Orban nennt die Christsozialen seine „einzigartigen Waffenbrüder“

Die Hanns-Seidel-Stiftung verlieh bereits 2001 den Franz-Josef-Strauß-Preis an Orban. Der wiederum kommt als Gast gerne in den bayerischen Landtag und zur Neujahrsklausur der CSU-Landesgruppe, nennt die Christsozialen seine „einzigartigen Waffenbrüder“, lässt sich von Seehofer attestieren, auf dem Boden des Rechtsstaates zu stehen. Vergleiche zu Gerhard Schröder drängen sich auf, der Wladimir Putin bescheinigt, ein „lupenreiner Demokrat“ zu sein.

Als Seehofer sagte, der Islam gehöre nicht zu Deutschland, hielt sein Freund Orban eine Wahlkampfrede in Budapest. Wieder wetterte er gegen seinen Erzfeind, den Holocaust-Überlebenden, US-Milliardär und Philanthropen George Soros. Dieser kämpfe nicht ehrlich, sondern niederträchtig, glaube nicht an die Arbeit, sondern spekuliere mit Geld, habe keine Heimat, sondern meine, die ganze Welt gehöre ihm. Das passt zu der millionenschweren Plakataktion der Regierung Orban gegen Soros, auf der unter dessen Konterfei steht: „Lassen wir nicht zu, dass es Soros ist, der am Ende lacht!“.

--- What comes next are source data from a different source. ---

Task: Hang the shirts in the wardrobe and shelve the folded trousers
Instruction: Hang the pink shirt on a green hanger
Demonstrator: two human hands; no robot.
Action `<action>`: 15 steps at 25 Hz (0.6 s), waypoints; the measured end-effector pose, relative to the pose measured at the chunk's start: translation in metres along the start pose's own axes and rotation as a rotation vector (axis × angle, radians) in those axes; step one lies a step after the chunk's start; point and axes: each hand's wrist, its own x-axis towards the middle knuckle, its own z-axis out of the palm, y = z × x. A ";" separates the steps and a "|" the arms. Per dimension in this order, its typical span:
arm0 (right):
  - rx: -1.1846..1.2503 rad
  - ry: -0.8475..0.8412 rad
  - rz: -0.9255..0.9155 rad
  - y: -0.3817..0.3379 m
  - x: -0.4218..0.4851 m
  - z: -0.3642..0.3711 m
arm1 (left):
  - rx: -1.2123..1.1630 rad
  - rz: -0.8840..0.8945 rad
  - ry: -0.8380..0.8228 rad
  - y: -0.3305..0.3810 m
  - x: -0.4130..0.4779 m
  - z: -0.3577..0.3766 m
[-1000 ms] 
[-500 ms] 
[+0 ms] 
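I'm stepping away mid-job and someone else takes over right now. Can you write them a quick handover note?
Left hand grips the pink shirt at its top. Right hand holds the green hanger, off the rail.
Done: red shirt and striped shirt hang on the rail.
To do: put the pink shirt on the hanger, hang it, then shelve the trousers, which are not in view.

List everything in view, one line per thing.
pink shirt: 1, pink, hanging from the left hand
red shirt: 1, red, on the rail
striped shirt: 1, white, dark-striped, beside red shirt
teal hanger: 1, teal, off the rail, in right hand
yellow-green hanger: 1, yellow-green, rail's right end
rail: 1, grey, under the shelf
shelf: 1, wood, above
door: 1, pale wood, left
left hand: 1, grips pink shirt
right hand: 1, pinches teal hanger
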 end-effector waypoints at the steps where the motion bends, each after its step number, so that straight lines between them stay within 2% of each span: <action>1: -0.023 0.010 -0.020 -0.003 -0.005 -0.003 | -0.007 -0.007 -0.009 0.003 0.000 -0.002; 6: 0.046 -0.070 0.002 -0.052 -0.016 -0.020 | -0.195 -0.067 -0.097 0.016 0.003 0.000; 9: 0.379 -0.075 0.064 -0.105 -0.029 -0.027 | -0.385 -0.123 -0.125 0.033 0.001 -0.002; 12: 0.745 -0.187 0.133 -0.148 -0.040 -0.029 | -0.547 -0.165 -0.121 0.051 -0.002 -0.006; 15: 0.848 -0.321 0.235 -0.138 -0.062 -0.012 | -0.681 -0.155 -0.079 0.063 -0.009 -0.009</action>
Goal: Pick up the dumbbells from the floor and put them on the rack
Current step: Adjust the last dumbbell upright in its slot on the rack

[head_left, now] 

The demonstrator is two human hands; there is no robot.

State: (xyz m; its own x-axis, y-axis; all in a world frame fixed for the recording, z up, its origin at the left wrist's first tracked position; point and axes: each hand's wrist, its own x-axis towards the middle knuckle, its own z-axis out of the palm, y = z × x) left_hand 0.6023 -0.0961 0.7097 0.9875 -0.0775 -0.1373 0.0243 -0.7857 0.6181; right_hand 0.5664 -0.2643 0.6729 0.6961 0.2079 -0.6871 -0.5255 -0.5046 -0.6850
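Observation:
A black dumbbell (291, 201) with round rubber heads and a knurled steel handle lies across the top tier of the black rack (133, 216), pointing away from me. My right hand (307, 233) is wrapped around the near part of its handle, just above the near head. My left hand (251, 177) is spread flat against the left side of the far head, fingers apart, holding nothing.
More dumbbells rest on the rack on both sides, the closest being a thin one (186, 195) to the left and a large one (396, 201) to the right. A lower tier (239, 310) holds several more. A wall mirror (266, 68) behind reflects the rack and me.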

Ein Parteifreund der Orban-Partei Fidesz postete unlängst auf seiner Facebook-Seite ein Foto. Darauf sind Menschen zu sehen, die vor einem toten Schwein stehen, auf dessen Haut geschrieben steht: „Er war der Soros!!!“ Der ungarische Schriftsteller György Konrad, ehemals Präsident der Akademie der Künste, schrieb vor einem Jahr einen offenen Brief an Orban. Dessen Propagandaapparat mache „in Goebbels-Manier“ den Juden Soros für alle Übel des Landes verantwortlich. Das erinnere traurig an das verabscheuungswürdige Vorbild („Die Juden sind unser Unglück“).

Seehofer kann den Islam von den Muslimen offenbar ebenso kunstvoll trennen wie den Antisemitismus von jenen Menschen, die dessen Stereotype ungeniert transportieren. Eine Leistung ist das nicht. Es ist eine Zumutung.